Assignment>
Restrict the output to the lines below starting at the one that contains "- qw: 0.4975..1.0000" and ending at the one that contains "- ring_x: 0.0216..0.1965", and restate them word for word, both ends included.

══════════════════════════════

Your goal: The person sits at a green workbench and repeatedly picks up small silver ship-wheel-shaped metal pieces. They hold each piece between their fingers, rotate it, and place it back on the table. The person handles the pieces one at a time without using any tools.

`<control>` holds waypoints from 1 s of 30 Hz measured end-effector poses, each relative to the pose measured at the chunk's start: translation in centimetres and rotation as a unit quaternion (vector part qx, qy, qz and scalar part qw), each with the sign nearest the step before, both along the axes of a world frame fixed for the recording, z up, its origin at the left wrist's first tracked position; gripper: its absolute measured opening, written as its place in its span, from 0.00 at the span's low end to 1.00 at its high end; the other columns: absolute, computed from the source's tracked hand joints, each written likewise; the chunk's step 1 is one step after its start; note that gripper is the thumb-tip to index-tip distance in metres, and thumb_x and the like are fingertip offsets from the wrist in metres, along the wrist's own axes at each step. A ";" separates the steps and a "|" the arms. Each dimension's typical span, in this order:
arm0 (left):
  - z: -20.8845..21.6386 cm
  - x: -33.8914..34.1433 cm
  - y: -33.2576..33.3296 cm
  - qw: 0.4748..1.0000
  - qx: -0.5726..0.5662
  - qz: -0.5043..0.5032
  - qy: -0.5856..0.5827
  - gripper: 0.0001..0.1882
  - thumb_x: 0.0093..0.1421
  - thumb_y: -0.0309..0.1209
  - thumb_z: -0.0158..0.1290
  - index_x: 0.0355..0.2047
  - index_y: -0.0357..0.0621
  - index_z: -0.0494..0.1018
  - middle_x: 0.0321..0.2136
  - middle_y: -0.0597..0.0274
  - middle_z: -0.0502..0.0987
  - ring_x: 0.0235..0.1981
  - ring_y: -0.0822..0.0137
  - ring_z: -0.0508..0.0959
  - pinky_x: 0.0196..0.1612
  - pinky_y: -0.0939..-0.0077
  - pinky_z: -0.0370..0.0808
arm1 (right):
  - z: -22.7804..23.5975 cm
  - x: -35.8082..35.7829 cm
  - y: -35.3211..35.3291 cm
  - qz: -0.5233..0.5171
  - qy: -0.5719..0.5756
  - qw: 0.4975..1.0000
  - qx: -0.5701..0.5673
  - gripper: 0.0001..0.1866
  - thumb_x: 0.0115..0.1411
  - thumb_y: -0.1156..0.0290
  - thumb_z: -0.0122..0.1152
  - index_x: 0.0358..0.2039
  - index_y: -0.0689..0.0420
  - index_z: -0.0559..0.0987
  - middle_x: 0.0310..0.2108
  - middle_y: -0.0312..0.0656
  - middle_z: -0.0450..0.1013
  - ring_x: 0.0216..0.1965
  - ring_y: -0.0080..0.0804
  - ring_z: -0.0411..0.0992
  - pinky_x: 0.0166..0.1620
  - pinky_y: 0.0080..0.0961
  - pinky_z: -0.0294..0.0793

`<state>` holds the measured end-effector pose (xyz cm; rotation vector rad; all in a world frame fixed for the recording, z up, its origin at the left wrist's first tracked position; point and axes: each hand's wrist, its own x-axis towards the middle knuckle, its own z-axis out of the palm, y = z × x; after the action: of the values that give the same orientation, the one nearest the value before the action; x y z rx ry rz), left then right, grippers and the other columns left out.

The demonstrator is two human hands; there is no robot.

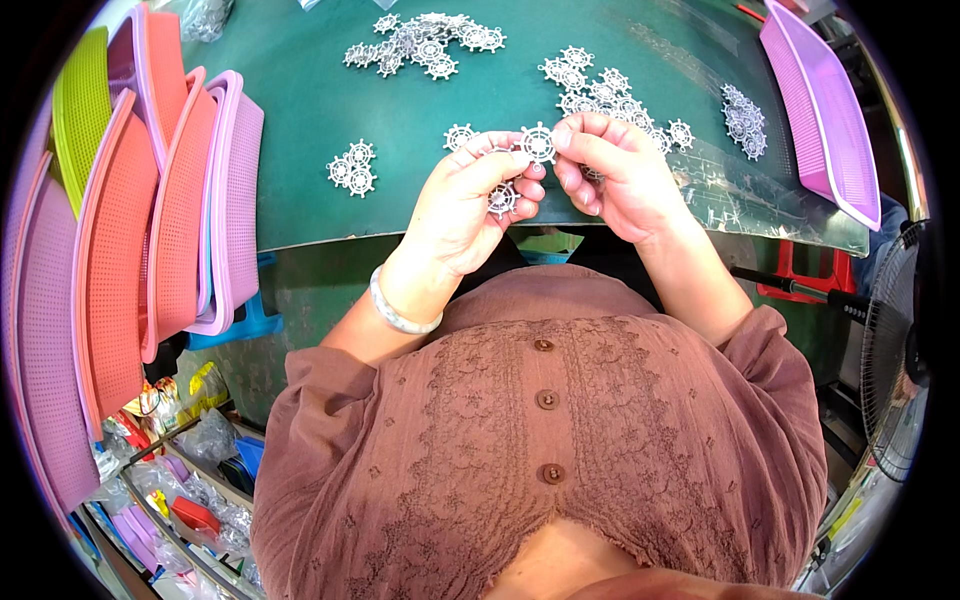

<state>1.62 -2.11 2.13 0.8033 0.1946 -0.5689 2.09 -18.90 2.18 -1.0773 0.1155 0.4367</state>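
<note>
Between my two hands, over the table's near edge, is a silver ship's-wheel charm [537, 144]. The fingertips of my left hand [465, 190] pinch its left side, and a second wheel charm [502, 199] sits against the lower fingers of that hand. My right hand [625, 170] has thumb and forefinger closed at the charm's right side. Just beyond my right hand lies a heap of similar charms [605, 97], partly hidden by the fingers. One loose charm [459, 136] rests beside my left knuckles.
Other charm piles [425, 42] lie at the back, a small group [353, 168] at left and another [743, 121] at right on the green table [300, 100]. Stacked plastic baskets [115, 260] stand along the left. A purple basket [820, 110] and a fan [890, 350] are on the right.
</note>
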 end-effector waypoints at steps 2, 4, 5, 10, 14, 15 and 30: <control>0.2 0.0 -0.1 1.000 0.014 0.008 -0.005 0.06 0.53 0.24 0.49 0.32 0.39 0.68 0.23 0.62 0.73 0.21 0.73 0.72 0.22 0.82 0.70 | 0.1 -0.1 0.2 0.000 -0.028 0.999 -0.036 0.05 0.53 0.70 0.55 0.26 0.58 0.73 0.14 0.31 0.67 0.11 0.12 0.59 0.14 0.08 0.55; 0.3 0.0 -0.2 0.999 0.029 0.005 -0.021 0.05 0.54 0.24 0.48 0.33 0.39 0.67 0.23 0.62 0.72 0.21 0.74 0.71 0.21 0.81 0.68 | 0.2 -0.3 0.3 0.002 -0.054 0.997 -0.063 0.05 0.53 0.70 0.55 0.26 0.58 0.73 0.15 0.31 0.67 0.12 0.12 0.59 0.15 0.07 0.55; 0.3 0.0 -0.2 0.999 0.036 0.003 -0.029 0.05 0.54 0.24 0.47 0.33 0.39 0.67 0.24 0.62 0.72 0.21 0.74 0.71 0.21 0.81 0.67 | 0.3 -0.4 0.4 0.004 -0.065 0.995 -0.071 0.05 0.53 0.70 0.55 0.27 0.59 0.73 0.15 0.30 0.66 0.13 0.11 0.59 0.16 0.07 0.56; 0.0 -0.1 -0.4 0.996 0.073 0.016 -0.056 0.02 0.54 0.24 0.48 0.29 0.41 0.69 0.22 0.64 0.72 0.20 0.75 0.70 0.20 0.82 0.65 | 0.9 -0.8 0.6 0.005 -0.087 0.990 -0.107 0.06 0.53 0.70 0.55 0.27 0.59 0.73 0.15 0.30 0.66 0.15 0.11 0.60 0.18 0.07 0.57; 0.2 -0.2 -0.5 0.994 0.091 0.023 -0.059 0.02 0.54 0.25 0.49 0.28 0.41 0.68 0.22 0.65 0.71 0.20 0.76 0.69 0.20 0.82 0.65 | 1.0 -0.9 0.7 0.008 -0.103 0.988 -0.116 0.06 0.53 0.71 0.55 0.27 0.60 0.73 0.15 0.30 0.66 0.15 0.10 0.60 0.18 0.08 0.56; 0.2 -0.2 -0.5 0.994 0.092 0.022 -0.061 0.02 0.54 0.25 0.49 0.28 0.42 0.68 0.22 0.65 0.71 0.20 0.76 0.69 0.20 0.82 0.64 | 1.0 -0.9 0.7 0.009 -0.107 0.987 -0.117 0.06 0.53 0.71 0.55 0.27 0.60 0.73 0.15 0.30 0.66 0.15 0.11 0.60 0.18 0.08 0.56; 0.3 -0.2 -0.5 0.992 0.105 0.020 -0.061 0.01 0.53 0.25 0.49 0.26 0.42 0.69 0.20 0.65 0.70 0.18 0.76 0.67 0.19 0.83 0.64 | 1.1 -1.0 0.7 0.010 -0.099 0.987 -0.130 0.06 0.52 0.70 0.56 0.26 0.60 0.73 0.15 0.30 0.67 0.15 0.10 0.60 0.18 0.07 0.56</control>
<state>1.41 -2.65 2.39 1.0335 0.1593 -0.4653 1.06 -18.18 3.31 -1.3731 -0.0167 0.3363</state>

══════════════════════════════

Result of this task>
  - qw: 0.4975..1.0000
  - qx: -0.5701..0.5673
  - gripper: 0.0001..0.1866
  - thumb_x: 0.0115..0.1411
  - thumb_y: -0.1156..0.0290
  - thumb_z: -0.0122..0.1152
  - index_x: 0.0358..0.2039
  - index_y: -0.0689..0.0420
  - index_z: -0.0559..0.0987
  - middle_x: 0.0310..0.2108
  - middle_y: -0.0312..0.0656
  - middle_z: -0.0450..0.1013
  - ring_x: 0.0216..0.1965

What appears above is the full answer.